Weight matrix calculation

Distances

Using the features we calculate, we want to find the distance between the feature vectors.

We used the braycurtis distance. Because it uses element wise difference of the feature vectors, it allows for comparison of parameters that are not numeric, such as the list_features above by giving each its relative importance. This is something that is not well achieved by euclidean distances for example.


In [67]:
distance_metric = "braycurtis"
distances = spatial.distance.squareform(spatial.distance.pdist(features_df, metric=distance_metric))

In [68]:
plt.hist(distances.reshape(-1), bins=100)
plt.show()



In [69]:
print('{} distances equal exactly zero.'.format(np.sum(distances == 0)))
print(len(distances))


2027 distances equal exactly zero.
1743

Weights

With the distances between the different features, we want to create a weight matrix that will form the basis of our graph analysis


In [70]:
KERNEL_WIDTH_PERCENTILE = 0.5
weights = get_weights_from_distance(distances, KERNEL_WIDTH_PERCENTILE)
# Validate that all the weights on the diagonal are null
print(np.sum(np.diagonal(weights)==0))
print(len(weights))


1743
1743

In [71]:
# Plot the resulting weight value
fix, axes = plt.subplots(1, 2, figsize=(17, 8))
plot_weight_hist(weights, axes[:], name="satcat_base_weight_hist")
plt.show()


Sparcify

We can see that most weights are very close to zero in the graph above. We want to limit the connectiveness of graph and therefore we need to avoid edges that have very low values.

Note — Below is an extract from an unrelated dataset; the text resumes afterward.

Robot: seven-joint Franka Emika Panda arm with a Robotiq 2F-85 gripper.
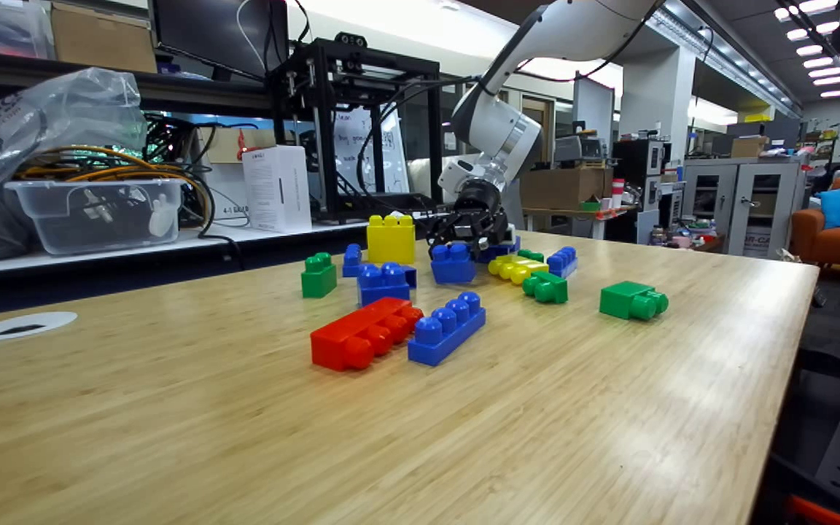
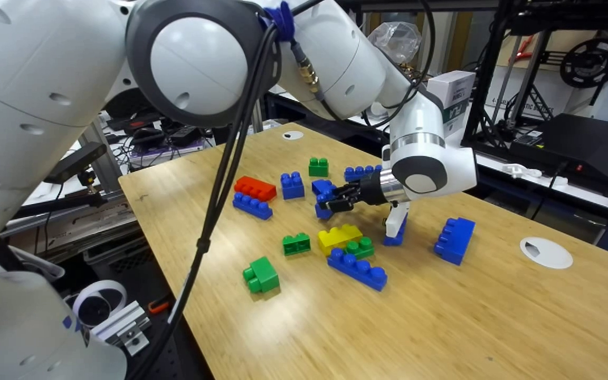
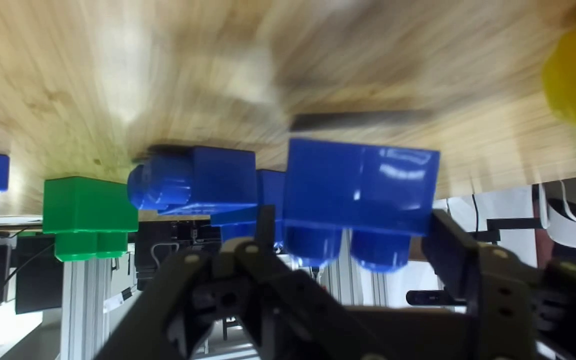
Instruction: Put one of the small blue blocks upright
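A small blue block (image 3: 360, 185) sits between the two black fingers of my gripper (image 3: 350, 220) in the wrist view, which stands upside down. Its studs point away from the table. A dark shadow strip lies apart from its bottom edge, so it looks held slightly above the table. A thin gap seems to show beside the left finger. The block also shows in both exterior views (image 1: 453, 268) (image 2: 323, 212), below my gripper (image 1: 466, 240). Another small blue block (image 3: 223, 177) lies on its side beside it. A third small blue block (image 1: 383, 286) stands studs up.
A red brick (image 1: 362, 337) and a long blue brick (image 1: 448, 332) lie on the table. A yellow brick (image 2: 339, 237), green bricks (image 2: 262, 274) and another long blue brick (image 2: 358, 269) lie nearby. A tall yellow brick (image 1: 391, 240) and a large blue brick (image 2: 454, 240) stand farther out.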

To reduce the connectiveness, we will select only the neighbors with the strongest connections.

Then, we will filter the remaining weights to remove those too close to zero, by replacing all weights that are smaller than epsilon with the value 0.


In [72]:
NEIGHBORS = 100
epsilon = 1e-8

weights = sparse_weights(weights, NEIGHBORS, epsilon)
fix, axes = plt.subplots(1, 2, figsize=(10, 8))
plot_weight_hist(weights, axes[:], name="satcat_sparse_weight_hist")


100%|██████████| 1743/1743 [00:02<00:00, 718.11it/s]
100%|██████████| 1743/1743 [00:02<00:00, 720.57it/s] 
100%|██████████| 1743/1743 [00:03<00:00, 493.46it/s]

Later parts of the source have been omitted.